Our confidence in serving God, then, isn’t based on our own abilities or knowledge alone, but in trust in God’s abilities and knowledge. That said, where does that kind of trust or faith come from? In part, it comes from taking God at his Word, believing that he will do what he says he will do. Mostly, though, it comes from our own experience in trusting God. He doesn’t test us beyond our limits; when our faith is weak, he sends easy tests our way. As we grow stronger in faith, the trials become harder, too. Using our faith is somewhat like using a muscle; if unused, it atrophies. If put to consistent use, it gradually grows stronger. That’s the principle behind bodybuilding, and behind faith-building.

God doesn’t make trials come our way, but he allows them to come for our benefit. If life were just a succession of triumphs, and always brought instant gratification, we would have no reason to trust God. People who achieve their goals too soon, or too easily, have nothing left to strive for, and often nothing left to live for. To paraphrase Romans 5:3-5; tribulations, or troubles, result in patience, and patience in the end leads to hope. Hope, in the sense it is used in the New Testament, means the confident expectation that something promised will come to pass. Peter speaks of a similar connection between our trials as Christians and the strengthening of our faith (I Peter 1:6-7).

But, as with secular things, part of our confidence lies in understanding our limits, the limit that God himself has set. Courage stops short of foolhardiness; running the race stops short of running ahead of God. In order to have confidence in the Lord, we must first understand what he requires of us, and what the limits of obedience are. Doing something good in disobedience to God is not good; it is sin. Jonah learned this lesson the hard way, just as Saul did.
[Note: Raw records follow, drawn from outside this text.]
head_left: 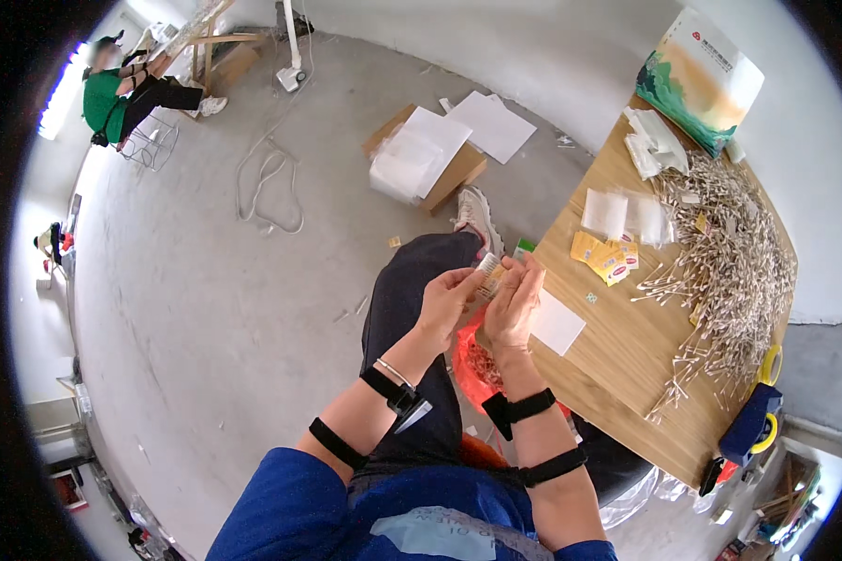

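Note:
A small packet of cotton swabs (489,268), whitish with a yellow part, is held up between my two hands above my lap. My left hand (447,301) pinches its left side with thumb and fingertips. Closed against its other side is my right hand (515,301), whose fingers partly cover it. To the right, a large heap of loose cotton swabs (734,252) spreads over the wooden table (617,351). Yellow printed cards (605,257) lie fanned out beside clear plastic bags (627,215). Below my hands is a red plastic bag (472,360) with small pieces inside.
A white sheet (558,323) lies at the table's near edge. A printed carton (702,75) stands at the far end, a blue and yellow tape dispenser (753,425) at the near right. Cardboard with papers (430,154) rests on the floor. Another person (112,103) sits far left.

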`<action>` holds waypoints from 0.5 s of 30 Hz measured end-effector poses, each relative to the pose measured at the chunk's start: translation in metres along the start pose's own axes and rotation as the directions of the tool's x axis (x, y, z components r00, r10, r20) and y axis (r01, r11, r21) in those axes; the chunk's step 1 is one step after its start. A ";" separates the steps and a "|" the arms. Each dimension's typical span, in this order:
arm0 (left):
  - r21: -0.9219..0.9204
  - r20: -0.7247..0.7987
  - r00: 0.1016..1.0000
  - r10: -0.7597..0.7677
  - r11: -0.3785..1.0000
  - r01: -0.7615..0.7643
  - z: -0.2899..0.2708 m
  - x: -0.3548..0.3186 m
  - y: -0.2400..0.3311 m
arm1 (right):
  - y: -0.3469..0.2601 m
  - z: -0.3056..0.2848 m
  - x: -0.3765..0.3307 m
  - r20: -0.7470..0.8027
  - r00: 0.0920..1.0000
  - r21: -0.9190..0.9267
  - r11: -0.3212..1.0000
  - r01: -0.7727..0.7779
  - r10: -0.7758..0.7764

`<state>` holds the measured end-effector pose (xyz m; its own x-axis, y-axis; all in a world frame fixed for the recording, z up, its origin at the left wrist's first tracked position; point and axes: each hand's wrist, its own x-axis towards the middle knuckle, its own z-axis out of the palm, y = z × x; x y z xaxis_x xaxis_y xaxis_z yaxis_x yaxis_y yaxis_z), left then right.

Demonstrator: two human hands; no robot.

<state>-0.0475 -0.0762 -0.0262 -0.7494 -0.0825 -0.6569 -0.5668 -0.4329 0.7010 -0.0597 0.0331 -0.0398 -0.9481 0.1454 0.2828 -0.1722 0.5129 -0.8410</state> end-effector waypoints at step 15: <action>-0.039 0.106 0.989 0.102 0.994 -0.098 0.006 0.024 -0.006 | 0.002 0.002 -0.001 -0.020 1.000 0.039 0.999 0.012 -0.011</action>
<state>-0.0640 -0.0702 -0.0445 -0.8351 -0.0307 -0.5492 -0.4770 -0.4570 0.7508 -0.0601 0.0325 -0.0430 -0.9407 0.1563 0.3011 -0.1937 0.4811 -0.8550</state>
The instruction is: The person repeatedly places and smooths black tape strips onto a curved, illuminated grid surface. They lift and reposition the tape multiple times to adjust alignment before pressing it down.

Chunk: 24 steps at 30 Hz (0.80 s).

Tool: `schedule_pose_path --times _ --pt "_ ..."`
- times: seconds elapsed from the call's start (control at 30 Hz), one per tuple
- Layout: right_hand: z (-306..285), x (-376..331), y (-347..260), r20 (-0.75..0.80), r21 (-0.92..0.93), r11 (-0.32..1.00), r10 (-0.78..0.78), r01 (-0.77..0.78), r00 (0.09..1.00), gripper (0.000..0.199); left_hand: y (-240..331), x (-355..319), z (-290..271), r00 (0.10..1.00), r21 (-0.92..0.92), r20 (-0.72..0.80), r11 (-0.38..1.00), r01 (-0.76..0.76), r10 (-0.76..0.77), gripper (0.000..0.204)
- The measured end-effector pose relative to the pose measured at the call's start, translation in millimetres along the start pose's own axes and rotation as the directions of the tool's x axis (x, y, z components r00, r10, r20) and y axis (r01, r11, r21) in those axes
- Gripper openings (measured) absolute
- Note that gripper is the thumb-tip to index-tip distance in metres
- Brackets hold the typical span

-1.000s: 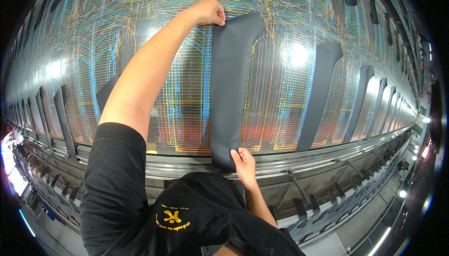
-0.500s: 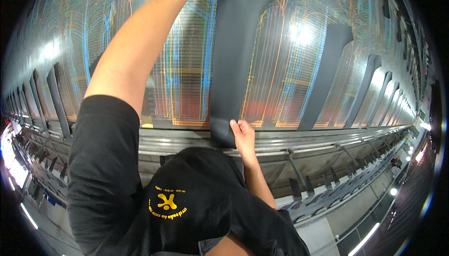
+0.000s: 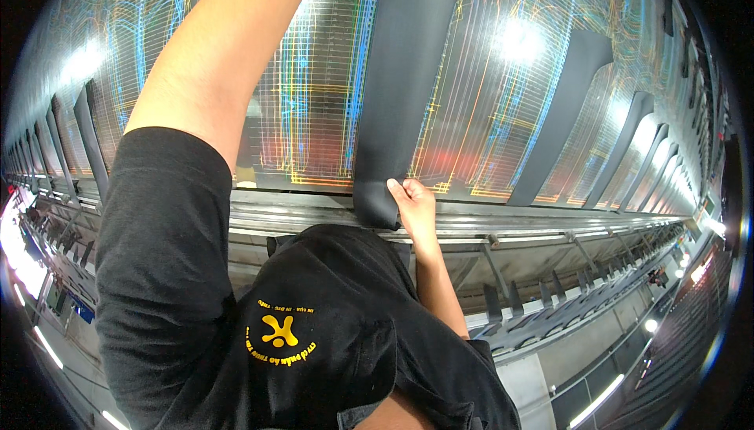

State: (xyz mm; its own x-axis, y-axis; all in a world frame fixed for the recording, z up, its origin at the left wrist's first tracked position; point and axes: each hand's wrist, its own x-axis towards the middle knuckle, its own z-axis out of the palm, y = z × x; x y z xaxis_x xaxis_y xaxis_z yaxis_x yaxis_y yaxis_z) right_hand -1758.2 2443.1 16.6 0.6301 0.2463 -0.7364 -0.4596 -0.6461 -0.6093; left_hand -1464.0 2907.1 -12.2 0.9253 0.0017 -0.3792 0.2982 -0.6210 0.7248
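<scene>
A long dark grey fabric piece [image 3: 402, 76] lies lengthwise on the shiny table [image 3: 314, 139], which is covered with blue, orange and yellow lines. Its near end droops over the table's front edge. My right hand [image 3: 414, 199] pinches the piece's right side close to that end, thumb on top. My left forearm [image 3: 228, 45] stretches far across the table, left of the fabric. The left hand itself lies beyond the upper edge of the view, and so does the far end of the fabric.
Another dark fabric piece [image 3: 561, 120] lies to the right, with several more in a row farther along. Similar pieces [image 3: 92, 139] line the left side. A metal rail [image 3: 503, 222] runs along the table's front edge, right by my body.
My left hand has gone out of view past the top edge. The view has shifted slightly, and my right hand keeps its pinch on the fabric's near end.
</scene>
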Motion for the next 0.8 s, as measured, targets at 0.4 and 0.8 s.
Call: schedule_pose_path --times 0.4,0.8 --pt "4 4 3 -0.036 0.002 0.997 0.078 -0.078 0.996 0.037 13 -9 -5 0.999 0.006 0.004 0.999 0.054 -0.054 0.016" --pt "6 4 0 -0.046 0.057 0.995 0.082 -0.079 0.996 0.039 12 -31 33 0.824 0.531 -0.375 0.827 -0.185 0.425 0.012"
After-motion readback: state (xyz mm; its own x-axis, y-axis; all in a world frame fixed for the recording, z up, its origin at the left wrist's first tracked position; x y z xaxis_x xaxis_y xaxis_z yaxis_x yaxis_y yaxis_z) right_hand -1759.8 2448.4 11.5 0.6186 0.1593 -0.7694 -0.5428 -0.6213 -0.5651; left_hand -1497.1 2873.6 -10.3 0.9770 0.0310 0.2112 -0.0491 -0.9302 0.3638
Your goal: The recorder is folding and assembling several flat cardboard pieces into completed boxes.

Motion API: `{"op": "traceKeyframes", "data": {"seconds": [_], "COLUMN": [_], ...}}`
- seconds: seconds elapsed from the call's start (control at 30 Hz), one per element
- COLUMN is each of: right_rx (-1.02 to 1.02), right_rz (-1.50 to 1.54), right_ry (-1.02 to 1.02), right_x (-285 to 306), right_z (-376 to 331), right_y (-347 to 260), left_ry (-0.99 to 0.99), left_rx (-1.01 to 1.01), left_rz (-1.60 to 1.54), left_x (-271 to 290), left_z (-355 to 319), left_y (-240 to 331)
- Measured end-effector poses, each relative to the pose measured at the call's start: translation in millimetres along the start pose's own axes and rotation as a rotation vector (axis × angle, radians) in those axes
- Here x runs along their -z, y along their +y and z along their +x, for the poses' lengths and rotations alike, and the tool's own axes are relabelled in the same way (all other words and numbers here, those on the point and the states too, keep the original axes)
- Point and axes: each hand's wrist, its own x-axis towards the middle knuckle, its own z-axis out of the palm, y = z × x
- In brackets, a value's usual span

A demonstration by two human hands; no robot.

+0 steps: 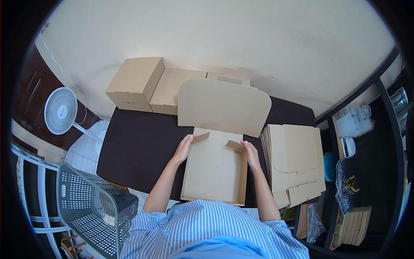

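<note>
A partly folded brown cardboard box (213, 168) lies on the dark table in front of me, its near wall and right wall upright. Its wide lid panel (222, 103) rises at the far end, with rounded corners. My left hand (184, 149) grips the far left corner, fingertips by a small flap (201, 137) that angles inward. At the far right corner my right hand (252, 155) holds the side wall, beside another inward-turned flap (235, 145). The fingers on the outer sides are partly hidden.
Assembled boxes (134, 82) stand along the wall at the back left. A stack of flat cardboard blanks (297, 151) lies on the table (133, 146) to the right. A fan (61, 111) and grey plastic basket (92, 207) are at left; a loaded shelf (340, 142) is at right.
</note>
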Motion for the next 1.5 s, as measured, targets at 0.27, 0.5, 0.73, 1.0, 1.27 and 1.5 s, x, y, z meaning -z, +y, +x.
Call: {"op": "traceKeyframes", "data": {"seconds": [0.27,0.5,0.73,1.0,1.27,1.5], "right_rx": [-0.082,0.101,0.02,0.277,0.465,0.633], "right_rz": [-0.067,-0.539,-0.509,-0.542,-0.605,-0.595], "right_ry": [-0.197,0.07,-0.14,0.02,0.364,0.43], "right_x": [10.6,32.2,37.4,27.9,2.3,-0.3], "right_z": [11.3,21.2,32.0,9.5,-23.7,-40.3], "right_y": [-3.8,-29.2,-43.9,-64.7,-82.0,-73.0], "left_ry": [-0.175,0.179,-0.075,0.047,0.5,0.542], "left_rx": [0.158,0.081,0.164,-0.045,-0.284,-0.489], "left_rz": [0.039,0.272,0.518,0.637,0.741,0.742], "left_x": [9.4,32.5,44.8,26.4,-14.9,-20.4], "left_z": [10.4,19.5,33.9,19.2,-15.1,-36.0], "left_y": [-3.9,20.6,41.1,63.9,81.1,85.2]}}
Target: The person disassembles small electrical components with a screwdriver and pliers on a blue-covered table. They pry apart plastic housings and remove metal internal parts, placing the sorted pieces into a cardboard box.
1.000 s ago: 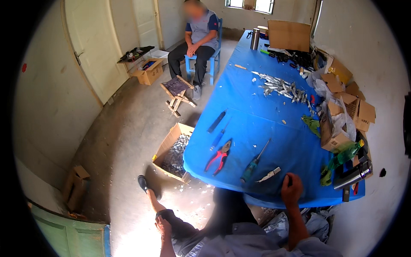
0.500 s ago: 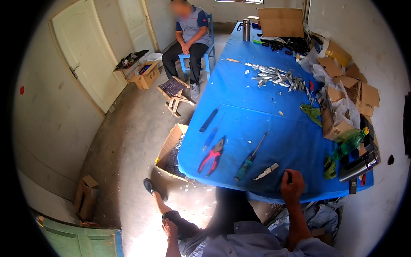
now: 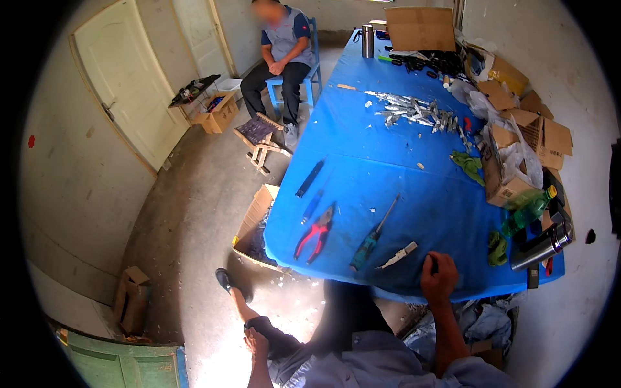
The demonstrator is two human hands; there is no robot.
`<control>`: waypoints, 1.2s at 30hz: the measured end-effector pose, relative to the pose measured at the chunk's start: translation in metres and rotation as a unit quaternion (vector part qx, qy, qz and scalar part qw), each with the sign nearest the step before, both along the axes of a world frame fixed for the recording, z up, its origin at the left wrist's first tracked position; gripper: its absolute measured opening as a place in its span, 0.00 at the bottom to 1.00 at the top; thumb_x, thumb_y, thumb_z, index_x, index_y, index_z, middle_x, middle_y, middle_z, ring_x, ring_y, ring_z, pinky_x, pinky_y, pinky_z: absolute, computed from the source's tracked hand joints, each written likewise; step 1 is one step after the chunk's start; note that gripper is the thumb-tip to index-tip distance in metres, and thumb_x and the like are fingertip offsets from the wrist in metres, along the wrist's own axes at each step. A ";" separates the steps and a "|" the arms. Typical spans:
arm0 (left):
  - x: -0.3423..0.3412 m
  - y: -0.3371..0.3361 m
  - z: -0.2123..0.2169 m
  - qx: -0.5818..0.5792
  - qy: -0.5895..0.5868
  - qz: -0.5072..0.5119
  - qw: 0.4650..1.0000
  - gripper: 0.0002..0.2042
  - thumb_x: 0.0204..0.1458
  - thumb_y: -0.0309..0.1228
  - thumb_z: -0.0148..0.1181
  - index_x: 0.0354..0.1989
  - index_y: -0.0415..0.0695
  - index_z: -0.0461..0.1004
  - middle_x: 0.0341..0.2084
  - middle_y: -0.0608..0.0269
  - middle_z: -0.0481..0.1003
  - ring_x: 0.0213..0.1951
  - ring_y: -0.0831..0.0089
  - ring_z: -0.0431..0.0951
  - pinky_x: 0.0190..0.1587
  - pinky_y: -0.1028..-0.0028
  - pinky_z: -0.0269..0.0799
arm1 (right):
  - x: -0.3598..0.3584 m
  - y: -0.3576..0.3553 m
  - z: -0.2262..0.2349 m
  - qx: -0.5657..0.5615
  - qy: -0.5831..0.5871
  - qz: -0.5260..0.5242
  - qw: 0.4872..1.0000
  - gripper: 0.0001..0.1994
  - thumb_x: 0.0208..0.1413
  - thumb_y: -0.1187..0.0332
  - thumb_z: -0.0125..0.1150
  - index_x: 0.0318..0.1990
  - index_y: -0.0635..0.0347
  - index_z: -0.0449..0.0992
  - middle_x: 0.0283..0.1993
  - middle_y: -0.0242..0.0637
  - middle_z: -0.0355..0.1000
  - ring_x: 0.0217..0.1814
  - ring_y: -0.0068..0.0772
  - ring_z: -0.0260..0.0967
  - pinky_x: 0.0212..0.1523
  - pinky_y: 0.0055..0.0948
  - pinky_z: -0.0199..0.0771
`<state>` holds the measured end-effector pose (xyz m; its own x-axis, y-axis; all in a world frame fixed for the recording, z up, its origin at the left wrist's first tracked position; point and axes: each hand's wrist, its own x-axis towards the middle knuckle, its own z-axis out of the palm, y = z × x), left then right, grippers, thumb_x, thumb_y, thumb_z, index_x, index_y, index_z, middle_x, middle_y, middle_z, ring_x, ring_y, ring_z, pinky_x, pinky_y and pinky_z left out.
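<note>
Head view, table: a blue-covered table (image 3: pixel 394 184) fills the middle and right.
Far end: a steel flask (image 3: pixel 367 41) stands near a cardboard sheet (image 3: pixel 420 29) and a black heap (image 3: pixel 427 63).
Silver heap: thin metal pieces (image 3: pixel 417 111) spread across the cloth.
Right side: an open cardboard box (image 3: pixel 504 187), a green rag (image 3: pixel 467 166), a green bottle (image 3: pixel 529 212) and a tilted flask (image 3: pixel 542 247) crowd that edge.
Floor: a box of metal bits (image 3: pixel 252 216) sits beside the table; beyond it are a folding stool (image 3: pixel 260 131) and 1 seated person (image 3: pixel 284 48).
Tools: red-handled pliers (image 3: pixel 314 239) and a green-handled screwdriver (image 3: pixel 367 251) are 2 things lying left of the small silver piece (image 3: pixel 398 256).
Small silver piece: on the cloth near the table's front edge, between screwdriver and right hand (image 3: pixel 440 278), touching neither.
Right hand grip: fingers curled, resting at the table edge; I cannot tell whether anything is inside.
Left hand grip: the left hand (image 3: pixel 257 343) lies on the person's own knee, well apart from the piece; I cannot tell how far its fingers are bent.
</note>
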<state>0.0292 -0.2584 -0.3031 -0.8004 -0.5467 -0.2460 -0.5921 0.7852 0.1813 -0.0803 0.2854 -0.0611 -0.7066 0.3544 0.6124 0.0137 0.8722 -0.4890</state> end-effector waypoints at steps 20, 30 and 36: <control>-0.059 0.075 0.293 0.513 0.240 -0.085 0.820 0.08 0.57 0.20 0.65 0.45 0.37 0.80 0.32 0.59 0.82 0.28 0.74 0.80 0.37 0.74 0.74 | -0.008 -0.004 0.002 0.008 0.031 -0.002 0.999 0.03 0.60 0.72 0.67 0.39 0.59 0.83 0.35 0.42 0.79 0.34 0.45 0.77 0.33 0.39 0.76; -0.051 0.147 0.449 0.595 0.389 -0.468 0.524 0.09 0.59 0.31 0.63 0.40 0.36 0.75 0.24 0.54 0.79 0.25 0.71 0.79 0.34 0.68 0.79 | -0.010 -0.005 0.001 -0.014 0.024 0.008 1.000 0.03 0.59 0.72 0.67 0.38 0.59 0.82 0.33 0.41 0.79 0.33 0.46 0.77 0.34 0.40 0.77; -0.064 0.184 0.443 0.628 0.366 -0.482 0.490 0.11 0.60 0.33 0.62 0.41 0.37 0.75 0.24 0.55 0.79 0.25 0.71 0.79 0.33 0.69 0.79 | -0.010 -0.003 0.000 -0.017 0.055 -0.008 0.998 0.01 0.58 0.73 0.67 0.37 0.57 0.82 0.32 0.40 0.78 0.34 0.45 0.78 0.34 0.39 0.77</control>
<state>-0.0344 -0.0747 0.1400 -0.6632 0.3853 0.6416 0.5279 -0.3668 0.7660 -0.0898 0.2825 -0.0610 -0.6304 0.3860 0.6735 -0.0285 0.8555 -0.5171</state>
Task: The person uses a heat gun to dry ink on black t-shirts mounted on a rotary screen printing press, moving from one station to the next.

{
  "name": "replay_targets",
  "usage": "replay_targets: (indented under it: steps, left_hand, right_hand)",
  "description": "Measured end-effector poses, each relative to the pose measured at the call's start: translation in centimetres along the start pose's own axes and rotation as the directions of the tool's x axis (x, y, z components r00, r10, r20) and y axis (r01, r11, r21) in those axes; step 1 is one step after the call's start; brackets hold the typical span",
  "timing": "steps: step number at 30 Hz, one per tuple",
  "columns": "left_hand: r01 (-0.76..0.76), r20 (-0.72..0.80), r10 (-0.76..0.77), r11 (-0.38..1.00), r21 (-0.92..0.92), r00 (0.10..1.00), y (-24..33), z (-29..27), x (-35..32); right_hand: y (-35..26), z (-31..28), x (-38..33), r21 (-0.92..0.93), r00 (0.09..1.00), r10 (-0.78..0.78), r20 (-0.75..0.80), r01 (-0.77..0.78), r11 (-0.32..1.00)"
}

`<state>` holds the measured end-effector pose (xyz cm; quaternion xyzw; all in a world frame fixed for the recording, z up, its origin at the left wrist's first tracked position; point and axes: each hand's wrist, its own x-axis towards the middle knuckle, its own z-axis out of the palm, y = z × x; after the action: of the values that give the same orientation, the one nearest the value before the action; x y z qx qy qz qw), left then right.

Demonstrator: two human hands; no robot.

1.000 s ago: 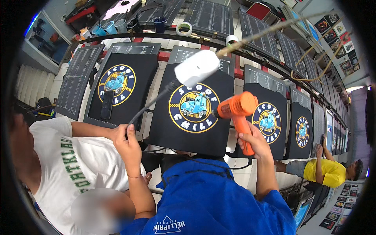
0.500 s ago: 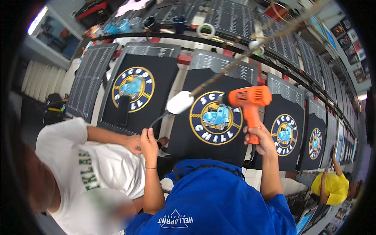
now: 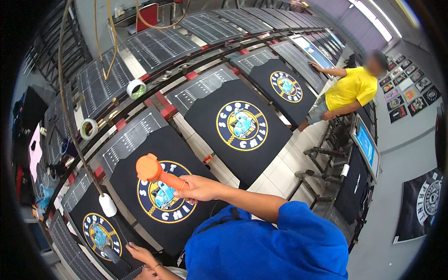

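Observation:
My right hand (image 3: 200,188) grips the handle of an orange heat gun (image 3: 156,171), held over a black T-shirt (image 3: 130,179). Behind the gun, a round print of a blue scooter within a ring of letters partly shows. Low on the left, my left hand (image 3: 140,253) has its fingers closed on a thin dark power cord (image 3: 122,228). That cord leads up to a white socket block (image 3: 108,205), which hangs from a long cable. Beneath the block lies another black T-shirt (image 3: 79,212) bearing the same round print.
More printed black shirts (image 3: 205,116) lie on grey boards along the row. A dark rail (image 3: 158,84) runs behind them, with tape rolls (image 3: 136,88) on it. A person in a yellow shirt (image 3: 351,88) stands at the right, near a framed screen (image 3: 365,142).
My view has swung right, bringing the yellow-shirted person closer to centre. The heat gun has turned so its rear faces me. The white-shirted person at left has mostly left view.

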<state>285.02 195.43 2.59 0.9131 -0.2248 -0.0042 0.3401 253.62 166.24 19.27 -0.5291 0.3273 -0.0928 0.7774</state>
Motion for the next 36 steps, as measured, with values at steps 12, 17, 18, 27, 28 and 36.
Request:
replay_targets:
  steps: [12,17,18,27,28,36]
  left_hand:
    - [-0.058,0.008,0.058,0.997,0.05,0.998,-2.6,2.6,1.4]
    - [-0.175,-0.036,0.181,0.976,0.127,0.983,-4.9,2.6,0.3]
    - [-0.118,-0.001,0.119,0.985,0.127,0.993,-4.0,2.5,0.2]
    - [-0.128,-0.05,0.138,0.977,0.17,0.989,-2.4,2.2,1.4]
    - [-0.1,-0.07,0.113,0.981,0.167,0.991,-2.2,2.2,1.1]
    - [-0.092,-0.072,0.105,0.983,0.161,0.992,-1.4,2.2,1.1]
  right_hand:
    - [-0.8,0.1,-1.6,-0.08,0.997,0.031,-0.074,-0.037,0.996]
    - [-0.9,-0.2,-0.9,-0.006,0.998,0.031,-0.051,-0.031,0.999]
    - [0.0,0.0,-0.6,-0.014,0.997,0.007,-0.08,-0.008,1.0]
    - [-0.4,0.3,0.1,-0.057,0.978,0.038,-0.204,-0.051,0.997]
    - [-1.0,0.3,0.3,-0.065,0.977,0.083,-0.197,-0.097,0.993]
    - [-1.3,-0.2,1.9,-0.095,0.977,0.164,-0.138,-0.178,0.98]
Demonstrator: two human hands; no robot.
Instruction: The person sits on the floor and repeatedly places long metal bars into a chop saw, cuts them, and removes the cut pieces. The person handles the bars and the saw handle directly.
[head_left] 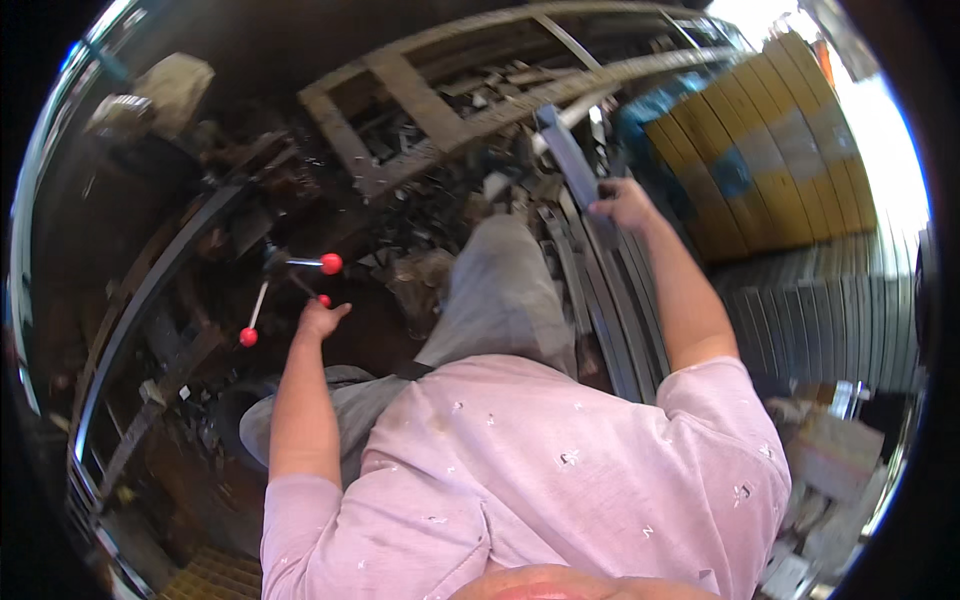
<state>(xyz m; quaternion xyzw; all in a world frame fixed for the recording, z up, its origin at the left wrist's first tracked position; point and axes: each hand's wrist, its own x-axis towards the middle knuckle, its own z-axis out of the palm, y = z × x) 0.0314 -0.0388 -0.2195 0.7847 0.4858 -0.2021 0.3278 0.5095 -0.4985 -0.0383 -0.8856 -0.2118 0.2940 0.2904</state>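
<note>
White light glares at right; the floor lies dark.

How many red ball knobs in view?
3 visible: the upper-right knob, the lower-left knob, and the middle knob at the left hand's fingertips, partly hidden. Others could be out of sight.

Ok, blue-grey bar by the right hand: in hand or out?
In hand: the right hand grips the blue-grey bar near its closer end. Whether the far end touches anything, cannot tell.
</note>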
Seek the Lord’s leading and direction in everything you do. If you don’t feel a prompting in your spirit that something is right, it probably isn’t. If you must, put out a fleece, like Gideon, but at its root this is an expression of unbelief and lack of trust. Spiritual confidence isn’t something we find or develop within ourselves; it comes from God. It comes hard, through a lifetime of trusting the Lord through trials, great and small.